Raw data:

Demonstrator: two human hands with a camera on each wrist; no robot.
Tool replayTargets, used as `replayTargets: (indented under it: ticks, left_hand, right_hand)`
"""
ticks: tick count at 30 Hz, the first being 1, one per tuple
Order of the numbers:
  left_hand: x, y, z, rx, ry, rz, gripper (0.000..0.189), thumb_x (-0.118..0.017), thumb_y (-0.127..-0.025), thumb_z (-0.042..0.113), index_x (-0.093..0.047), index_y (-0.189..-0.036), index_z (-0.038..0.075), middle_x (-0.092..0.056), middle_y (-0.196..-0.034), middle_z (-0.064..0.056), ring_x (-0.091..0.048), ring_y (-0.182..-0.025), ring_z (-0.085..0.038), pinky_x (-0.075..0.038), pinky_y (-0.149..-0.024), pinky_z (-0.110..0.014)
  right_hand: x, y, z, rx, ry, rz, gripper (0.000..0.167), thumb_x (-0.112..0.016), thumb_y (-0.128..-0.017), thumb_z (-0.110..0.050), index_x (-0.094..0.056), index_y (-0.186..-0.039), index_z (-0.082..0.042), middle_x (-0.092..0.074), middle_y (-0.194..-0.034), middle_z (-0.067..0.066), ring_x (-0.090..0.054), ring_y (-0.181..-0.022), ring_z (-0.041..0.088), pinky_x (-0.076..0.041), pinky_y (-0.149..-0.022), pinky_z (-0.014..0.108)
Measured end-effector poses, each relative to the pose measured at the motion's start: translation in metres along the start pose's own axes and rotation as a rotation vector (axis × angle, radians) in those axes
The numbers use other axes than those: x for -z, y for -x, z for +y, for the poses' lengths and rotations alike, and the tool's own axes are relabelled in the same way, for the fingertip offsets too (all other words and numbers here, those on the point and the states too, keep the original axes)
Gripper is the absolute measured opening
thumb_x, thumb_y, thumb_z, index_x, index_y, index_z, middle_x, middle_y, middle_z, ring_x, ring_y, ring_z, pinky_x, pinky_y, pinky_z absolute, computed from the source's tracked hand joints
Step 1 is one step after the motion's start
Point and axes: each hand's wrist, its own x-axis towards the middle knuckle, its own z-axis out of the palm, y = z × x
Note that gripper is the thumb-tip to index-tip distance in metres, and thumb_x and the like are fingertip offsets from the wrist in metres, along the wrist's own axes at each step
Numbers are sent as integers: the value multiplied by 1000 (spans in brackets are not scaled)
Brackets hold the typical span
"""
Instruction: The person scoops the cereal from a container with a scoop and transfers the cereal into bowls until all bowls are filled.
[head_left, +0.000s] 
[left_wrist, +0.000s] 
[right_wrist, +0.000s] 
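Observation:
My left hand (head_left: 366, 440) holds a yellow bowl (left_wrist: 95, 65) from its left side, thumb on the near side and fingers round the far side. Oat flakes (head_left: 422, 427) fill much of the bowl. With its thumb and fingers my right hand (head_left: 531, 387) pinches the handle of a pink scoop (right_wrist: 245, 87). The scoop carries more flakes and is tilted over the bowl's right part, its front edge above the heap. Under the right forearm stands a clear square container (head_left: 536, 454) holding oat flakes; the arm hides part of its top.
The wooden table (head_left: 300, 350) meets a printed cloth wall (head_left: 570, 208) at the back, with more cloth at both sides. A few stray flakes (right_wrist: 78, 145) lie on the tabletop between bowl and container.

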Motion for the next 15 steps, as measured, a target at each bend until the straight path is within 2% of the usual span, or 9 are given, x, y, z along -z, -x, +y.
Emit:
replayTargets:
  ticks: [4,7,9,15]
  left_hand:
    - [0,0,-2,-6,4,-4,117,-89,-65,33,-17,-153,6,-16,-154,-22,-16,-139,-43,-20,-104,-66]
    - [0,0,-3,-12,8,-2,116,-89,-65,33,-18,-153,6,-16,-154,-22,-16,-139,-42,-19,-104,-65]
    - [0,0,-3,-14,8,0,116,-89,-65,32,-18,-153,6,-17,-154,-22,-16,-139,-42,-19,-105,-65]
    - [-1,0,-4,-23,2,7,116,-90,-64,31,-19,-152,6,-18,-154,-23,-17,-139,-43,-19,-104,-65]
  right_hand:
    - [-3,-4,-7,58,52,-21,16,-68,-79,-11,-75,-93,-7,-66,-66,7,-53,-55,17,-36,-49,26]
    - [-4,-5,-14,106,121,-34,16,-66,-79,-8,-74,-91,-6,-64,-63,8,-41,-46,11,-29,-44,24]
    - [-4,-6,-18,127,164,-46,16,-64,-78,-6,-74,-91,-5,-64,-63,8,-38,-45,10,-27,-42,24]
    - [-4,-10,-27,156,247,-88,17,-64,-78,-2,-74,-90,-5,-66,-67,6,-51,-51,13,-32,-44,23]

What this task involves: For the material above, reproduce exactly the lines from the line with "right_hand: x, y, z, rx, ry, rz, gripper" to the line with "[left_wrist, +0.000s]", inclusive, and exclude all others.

Task solution:
  right_hand: x, y, z, rx, ry, rz, gripper (0.000..0.167), thumb_x (-0.112..0.016), thumb_y (-0.128..-0.017), thumb_z (-0.110..0.050), index_x (-0.094..0.056), index_y (-0.186..-0.039), index_z (-0.082..0.042), middle_x (-0.092..0.074), middle_y (-0.194..-0.034), middle_z (-0.067..0.066), ring_x (-0.090..0.054), ring_y (-0.181..-0.022), ring_z (-0.041..0.088), pinky_x (-0.076..0.041), pinky_y (-0.149..-0.022), pinky_z (-0.014..0.108)
Measured end-effector poses, each relative to the pose measured at the motion's start: translation in metres along the start pose's own axes and rotation as a rotation vector (axis × angle, radians) in those axes
The numbers use other axes than those: x for -z, y for -x, z for +y, for the poses' lengths and rotations alike, and the tool's own axes are relabelled in the same way, for the fingertip offsets too (all other words and numbers here, those on the point and the states too, keep the original axes)
Gripper is the absolute measured opening
thumb_x, thumb_y, thumb_z, index_x, index_y, index_z, middle_x, middle_y, middle_z, ring_x, ring_y, ring_z, pinky_x, pinky_y, pinky_z absolute, computed from the source's tracked hand joints
Step 1 is one step after the motion's start
Point and axes: each hand's wrist, its own x-axis towards the middle knuckle, its own z-axis out of the palm, y = z × x
Note that gripper is the thumb-tip to index-tip distance in metres, and thumb_x and the like are fingertip offsets from the wrist in metres, along the wrist's own axes at each step
Numbers are sent as integers: the value multiplied by 1000 (spans in brackets are not scaled)
Brackets hold the typical span
"""
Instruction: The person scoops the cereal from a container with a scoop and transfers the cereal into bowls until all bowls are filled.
[head_left, +0.000s] 
[left_wrist, +0.000s] 

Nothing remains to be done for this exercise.